I estimate that over 90% of my photos are taken indoors, so I don’t give much thought to how my cameras would perform in torrential rain. I’m in the minority with my lack of concern in this area, apparently, as I frequently see photographers expressing concern when a new camera is announced that doesn’t have waterproofing.
I can understand someone not bringing their camera outside in a downpour, but I’ve never understood why some shooters protect their gear too much. Also, I’ve seen photographers remove a lens cap, take a photo, and immediately replace the lens cap. I recently made a video about the absurdity of Leica photographers leaving a strip of plastic on the bottom of their camera to protect a metal base plate. You may have seen companies offering kevlar-style covers, which you can house your camera in for protection. I argue that when you protect your camera so much that it still looks brand new when you’re looking to sell it, the only thing you’ve done is make sure the next owner of the camera gets a good deal on his second-hand camera purchase. I take pride in every nick, scratch, and abrasion on my cameras, as these battle scars are a testament to my actual use of my tools.
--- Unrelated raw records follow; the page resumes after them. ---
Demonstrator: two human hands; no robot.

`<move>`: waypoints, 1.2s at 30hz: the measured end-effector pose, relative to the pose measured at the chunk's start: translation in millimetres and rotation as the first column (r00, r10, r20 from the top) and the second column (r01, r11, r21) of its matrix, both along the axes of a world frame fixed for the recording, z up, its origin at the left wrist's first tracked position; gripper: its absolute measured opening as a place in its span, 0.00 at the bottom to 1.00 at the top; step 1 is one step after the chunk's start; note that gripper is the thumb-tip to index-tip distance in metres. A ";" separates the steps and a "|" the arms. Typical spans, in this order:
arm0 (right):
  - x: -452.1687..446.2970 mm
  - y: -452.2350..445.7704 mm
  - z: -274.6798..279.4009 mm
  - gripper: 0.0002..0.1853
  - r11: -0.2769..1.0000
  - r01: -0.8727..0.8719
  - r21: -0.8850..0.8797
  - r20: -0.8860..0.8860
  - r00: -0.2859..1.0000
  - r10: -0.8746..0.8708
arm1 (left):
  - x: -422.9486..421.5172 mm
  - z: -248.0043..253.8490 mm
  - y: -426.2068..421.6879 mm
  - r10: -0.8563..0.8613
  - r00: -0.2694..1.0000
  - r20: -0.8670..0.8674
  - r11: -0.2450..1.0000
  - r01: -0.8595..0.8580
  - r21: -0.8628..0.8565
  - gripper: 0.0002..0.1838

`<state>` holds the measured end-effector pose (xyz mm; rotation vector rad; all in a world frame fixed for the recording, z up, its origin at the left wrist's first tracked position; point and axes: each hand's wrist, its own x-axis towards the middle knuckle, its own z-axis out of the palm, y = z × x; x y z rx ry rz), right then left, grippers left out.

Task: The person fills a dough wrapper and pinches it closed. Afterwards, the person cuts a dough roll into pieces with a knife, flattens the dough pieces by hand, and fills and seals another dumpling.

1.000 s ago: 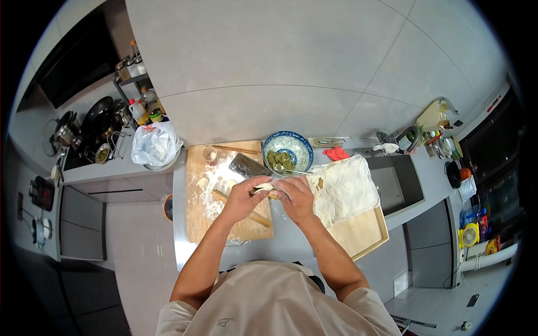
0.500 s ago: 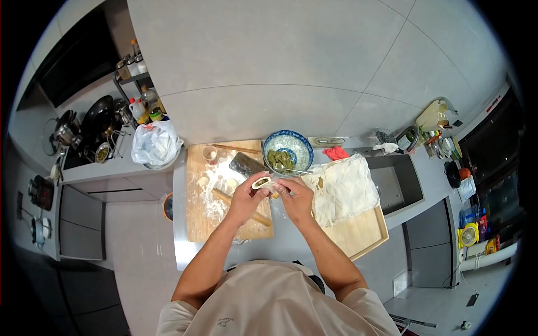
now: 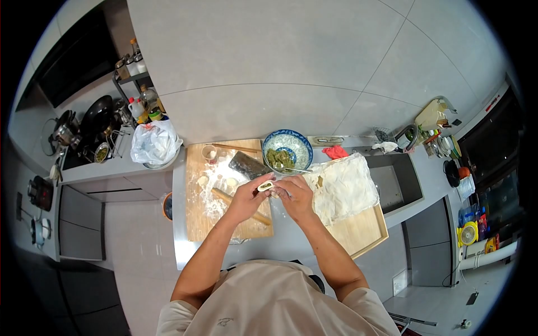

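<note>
A partly folded dumpling (image 3: 265, 186), pale dough around dark green filling, is between my two hands above the counter. My left hand (image 3: 246, 199) is closed around its left side. My right hand (image 3: 298, 197) pinches its right edge with bent fingers. Just beyond, a blue-rimmed bowl (image 3: 307, 147) contains green filling (image 3: 278, 160) and a spoon (image 3: 291, 170). On my left, the floured wooden board (image 3: 197, 225) bears a rolling pin (image 3: 223, 196), small dough pieces (image 3: 231, 182) and a dark rectangular block (image 3: 246, 165).
A wooden tray (image 3: 361, 234) partly under a floured white cloth (image 3: 350, 187) stands right of my hands, near the sink (image 3: 392, 179). A small cup (image 3: 209, 153) and chopsticks (image 3: 235, 148) lie at the board's back. A white plastic bag (image 3: 156, 144) sits at left.
My hands have drawn closer together around the dumpling, and its opening looks narrower. My right hand has turned inward over its right side. The things on the counter have stayed in place.
</note>
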<state>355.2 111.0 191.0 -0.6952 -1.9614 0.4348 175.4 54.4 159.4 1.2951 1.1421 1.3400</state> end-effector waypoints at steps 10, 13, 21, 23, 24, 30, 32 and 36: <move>-1.0 4.0 18.1 0.17 0.990 -0.055 0.131 0.070 0.996 0.046 | -1.9 9.8 -4.5 0.002 1.000 -0.018 0.999 -0.003 -0.051 0.26; 0.7 10.6 13.3 0.17 0.984 -0.091 0.152 0.101 0.992 0.076 | -1.9 11.9 -4.4 0.030 0.997 -0.076 0.997 -0.035 -0.064 0.26; -8.5 5.9 13.4 0.16 0.992 -0.050 0.114 0.061 0.997 0.044 | -4.2 22.8 -8.2 0.054 0.992 -0.111 0.997 -0.060 -0.054 0.26; -11.1 5.1 20.5 0.15 0.991 -0.051 0.123 0.042 0.998 0.047 | -8.7 20.2 -7.0 0.048 0.988 -0.145 0.997 -0.057 -0.061 0.26; -10.7 5.2 23.3 0.16 0.985 -0.103 0.138 0.059 0.994 0.095 | -9.4 19.8 -7.6 0.037 0.983 -0.178 0.996 -0.051 -0.070 0.26; -9.5 9.3 12.0 0.16 0.984 -0.110 0.140 0.067 0.993 0.101 | -3.4 13.8 -5.3 0.069 0.992 -0.109 0.994 -0.077 -0.079 0.25; -10.6 9.4 11.1 0.16 0.988 -0.085 0.130 0.061 0.995 0.078 | -4.0 14.0 -5.3 0.068 0.992 -0.110 0.994 -0.077 -0.079 0.25; -13.6 8.8 18.4 0.14 0.978 -0.119 0.173 0.051 0.992 0.112 | -10.4 15.8 -7.3 0.032 0.987 -0.156 0.996 -0.045 -0.079 0.26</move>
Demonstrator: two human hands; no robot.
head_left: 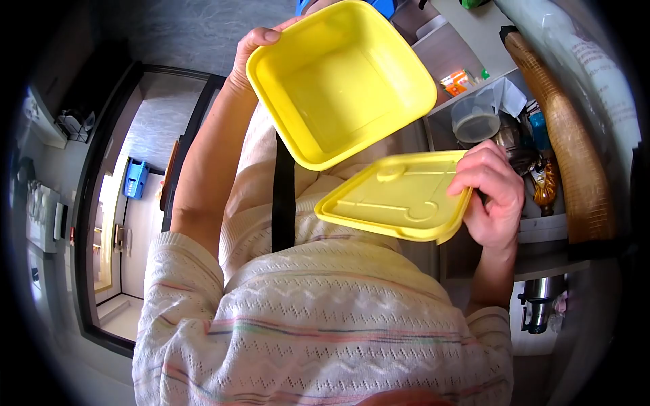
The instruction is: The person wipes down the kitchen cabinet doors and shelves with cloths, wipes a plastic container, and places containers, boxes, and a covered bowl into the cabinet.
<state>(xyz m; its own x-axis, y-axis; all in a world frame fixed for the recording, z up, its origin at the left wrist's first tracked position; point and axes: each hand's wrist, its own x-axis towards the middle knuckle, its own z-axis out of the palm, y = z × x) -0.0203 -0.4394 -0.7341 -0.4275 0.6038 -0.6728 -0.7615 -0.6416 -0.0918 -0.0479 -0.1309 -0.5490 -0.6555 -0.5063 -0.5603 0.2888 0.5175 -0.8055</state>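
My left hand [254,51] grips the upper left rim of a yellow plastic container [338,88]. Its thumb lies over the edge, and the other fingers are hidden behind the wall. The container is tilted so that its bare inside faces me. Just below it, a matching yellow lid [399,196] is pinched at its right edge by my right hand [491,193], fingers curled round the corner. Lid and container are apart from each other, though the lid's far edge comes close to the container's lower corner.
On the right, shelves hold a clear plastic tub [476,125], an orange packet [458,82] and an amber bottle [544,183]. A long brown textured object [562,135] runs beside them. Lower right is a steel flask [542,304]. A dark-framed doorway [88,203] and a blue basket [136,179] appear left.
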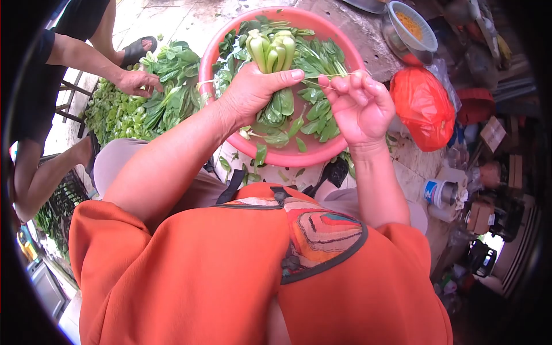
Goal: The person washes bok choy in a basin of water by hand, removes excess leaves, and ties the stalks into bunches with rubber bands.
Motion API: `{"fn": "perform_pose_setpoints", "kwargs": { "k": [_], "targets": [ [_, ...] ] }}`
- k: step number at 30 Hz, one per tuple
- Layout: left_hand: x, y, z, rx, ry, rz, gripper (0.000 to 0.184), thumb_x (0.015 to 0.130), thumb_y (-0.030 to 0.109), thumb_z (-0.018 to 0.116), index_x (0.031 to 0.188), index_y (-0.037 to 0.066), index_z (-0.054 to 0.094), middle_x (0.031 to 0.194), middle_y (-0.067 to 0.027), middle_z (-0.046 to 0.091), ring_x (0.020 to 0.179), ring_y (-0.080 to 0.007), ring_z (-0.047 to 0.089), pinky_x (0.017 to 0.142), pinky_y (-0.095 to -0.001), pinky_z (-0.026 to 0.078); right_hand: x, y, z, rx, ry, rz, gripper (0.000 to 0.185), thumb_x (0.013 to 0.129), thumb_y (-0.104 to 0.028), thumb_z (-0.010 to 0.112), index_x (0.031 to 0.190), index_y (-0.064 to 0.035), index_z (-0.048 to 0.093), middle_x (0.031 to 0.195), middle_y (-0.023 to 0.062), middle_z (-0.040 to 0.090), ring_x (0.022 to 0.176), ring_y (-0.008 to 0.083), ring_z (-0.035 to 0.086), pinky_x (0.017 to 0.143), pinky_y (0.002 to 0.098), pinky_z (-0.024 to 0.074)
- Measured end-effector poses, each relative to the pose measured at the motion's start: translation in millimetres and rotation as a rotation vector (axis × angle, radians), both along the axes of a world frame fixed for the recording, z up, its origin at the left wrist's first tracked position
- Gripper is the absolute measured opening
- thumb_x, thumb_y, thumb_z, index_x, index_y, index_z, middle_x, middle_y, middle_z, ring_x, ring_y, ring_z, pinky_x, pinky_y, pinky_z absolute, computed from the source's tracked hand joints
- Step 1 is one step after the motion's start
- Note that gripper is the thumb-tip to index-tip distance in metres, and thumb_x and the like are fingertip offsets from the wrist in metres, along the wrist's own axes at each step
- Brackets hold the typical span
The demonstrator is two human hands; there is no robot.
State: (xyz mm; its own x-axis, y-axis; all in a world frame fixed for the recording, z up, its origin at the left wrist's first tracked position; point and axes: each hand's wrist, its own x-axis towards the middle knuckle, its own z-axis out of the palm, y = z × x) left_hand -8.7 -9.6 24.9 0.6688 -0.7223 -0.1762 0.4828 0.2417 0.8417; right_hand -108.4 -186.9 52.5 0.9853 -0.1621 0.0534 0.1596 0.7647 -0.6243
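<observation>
My left hand (250, 95) is closed around a bunch of leafy greens (276, 109), with the pale stem ends (272, 50) pointing up and away and the leaves hanging toward me. My right hand (363, 109) has its fingers curled and pinches a thin light strand (313, 76) that stretches across from the bunch; its material is too fine to tell. Both hands are over a large pink basin (214, 54). More greens (325, 57) lie inside it in water, along with loose leaves.
At the left, another person's hand (137, 81) touches a heap of greens (172, 63) on the floor. A red plastic bag (422, 106) stands right of the basin, below a pale strainer bowl (428, 40). Loose leaves (253, 175) are scattered before my knees. Clutter lines the right side.
</observation>
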Motion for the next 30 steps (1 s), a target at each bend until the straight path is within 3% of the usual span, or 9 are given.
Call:
{"fn": "perform_pose_setpoints", "kwargs": {
  "k": [1, 5, 9, 14, 18, 20, 21, 28, 30],
  "targets": [
    [-0.3, -0.9, -4.7, 0.057, -0.115, 0.000, 0.036, 0.082, 0.020, 0.075, 0.110, 0.004, 0.059, 0.095, -0.0030, 0.064, 0.084, -0.0113, 0.060, 0.073, -0.0291, 0.053, -1.8, 2.3, 0.7, 0.043, 0.030, 0.032, 0.040, 0.090, -0.032, 0.055, 0.112, 0.0014, 0.059, 0.073, 0.0033, 0.054, 0.077, 0.0144, 0.055, 0.083, 0.0340, 0.0497],
    [-7.1, -1.3, -11.7, 0.149, -0.684, -0.008, 0.044, 0.081, 0.028, 0.076, 0.112, 0.004, 0.056, 0.095, -0.0059, 0.066, 0.086, -0.0160, 0.064, 0.076, -0.0321, 0.052, -5.5, -1.3, -15.9, 0.056, 0.261, 0.303, 0.077, 0.092, -0.053, 0.052, 0.143, -0.0004, 0.028, 0.098, 0.0035, 0.054, 0.071, 0.0105, 0.046, 0.066, 0.0267, 0.0431],
    [-6.2, 11.0, -12.2, 0.614, -1.002, -0.231, 0.043, 0.079, 0.036, 0.073, 0.106, 0.008, 0.054, 0.088, -0.0164, 0.067, 0.085, -0.0329, 0.067, 0.075, -0.0399, 0.052, -11.6, 0.7, -27.4, -0.040, 0.362, 0.282, 0.070, 0.093, -0.050, 0.053, 0.139, 0.0001, 0.036, 0.099, 0.0027, 0.055, 0.070, 0.0066, 0.045, 0.061, 0.0235, 0.0420],
    [-7.1, 5.3, -4.6, 0.943, -1.334, -0.475, 0.035, 0.083, 0.035, 0.066, 0.104, 0.008, 0.056, 0.082, -0.0103, 0.068, 0.078, -0.0312, 0.068, 0.069, -0.0425, 0.052, -15.1, 13.9, -22.3, -0.385, 0.527, 0.131, 0.033, 0.084, -0.011, 0.070, 0.114, -0.0004, 0.062, 0.079, -0.0017, 0.057, 0.064, 0.0039, 0.050, 0.052, 0.0177, 0.0387],
    [-15.4, -1.2, -5.9, 1.192, -1.277, -0.716, 0.040, 0.083, 0.032, 0.065, 0.108, 0.003, 0.056, 0.093, -0.0118, 0.070, 0.087, -0.0300, 0.068, 0.076, -0.0414, 0.053, -21.4, 34.0, -40.7, -0.879, 0.539, 0.042, 0.018, 0.081, -0.007, 0.071, 0.099, -0.0035, 0.071, 0.076, 0.0000, 0.060, 0.062, 0.0053, 0.048, 0.048, 0.0196, 0.0401],
    [-13.6, -0.3, -10.5, 1.159, -1.083, -0.865, 0.046, 0.081, 0.033, 0.068, 0.113, 0.002, 0.056, 0.102, -0.0176, 0.067, 0.098, -0.0303, 0.066, 0.083, -0.0387, 0.052, -23.2, 40.1, -48.4, -1.523, 0.307, -0.113, 0.020, 0.078, -0.006, 0.071, 0.098, -0.0054, 0.071, 0.077, 0.0030, 0.060, 0.062, 0.0067, 0.051, 0.052, 0.0211, 0.0443],
    [-11.8, -1.2, -17.7, 1.161, -1.081, -0.865, 0.046, 0.081, 0.033, 0.068, 0.113, 0.002, 0.056, 0.102, -0.0176, 0.067, 0.098, -0.0303, 0.066, 0.083, -0.0387, 0.052, -22.7, 46.6, -47.3, -1.574, 0.152, -0.114, 0.021, 0.076, -0.006, 0.071, 0.097, -0.0062, 0.071, 0.081, 0.0047, 0.058, 0.067, 0.0081, 0.055, 0.060, 0.0227, 0.0483],
    [19.1, 20.8, -9.2, 1.201, -0.908, -0.621, 0.054, 0.069, 0.031, 0.075, 0.112, 0.005, 0.056, 0.103, -0.0170, 0.067, 0.099, -0.0307, 0.065, 0.087, -0.0399, 0.050, -13.4, 31.6, -59.2, -1.017, 0.576, -0.015, 0.024, 0.083, -0.005, 0.065, 0.106, -0.0028, 0.065, 0.090, 0.0028, 0.064, 0.086, 0.0126, 0.063, 0.075, 0.0246, 0.0518],
    [34.6, 38.5, 8.2, 1.403, -1.033, -0.422, 0.038, 0.077, 0.021, 0.064, 0.110, 0.004, 0.056, 0.097, -0.0158, 0.068, 0.096, -0.0297, 0.066, 0.084, -0.0418, 0.051, -9.4, 12.7, -72.7, -0.842, 0.627, -0.033, 0.019, 0.079, -0.007, 0.066, 0.098, -0.0037, 0.067, 0.088, 0.0023, 0.065, 0.071, 0.0108, 0.062, 0.065, 0.0240, 0.0516]
  ]
}}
Photographer Reggie Ballesteros recently found himself tasked with photographing a wedding where he had no choice but to use his camera in the rain. He details the experience in a vlog-style video that recounts his experience using the Fujifilm X-T3, XF 18mm 1.4 WR and XF 50mm 1.0 WR in the rain for three hours straight. For the vlog, Reggie uses a shoulder-mounted video camera that gives the viewer a first-person perspective of what Reggie sees as he shoots, and it’s a great perspective from which to watch a photographer direct subjects and create images. I won’t spoil your viewing experience by telling you how it all goes, but I will say that I appreciated that the video depicted a real situation faced by a professional photographer rather than some sort of lab test . This incident is also a reminder of the importance of having backup gear with you when shooting professionally, so if you have to risk shooting in the rain, you can do all the rain shooting on a body and save the second body. to be used in case of failure of the first body.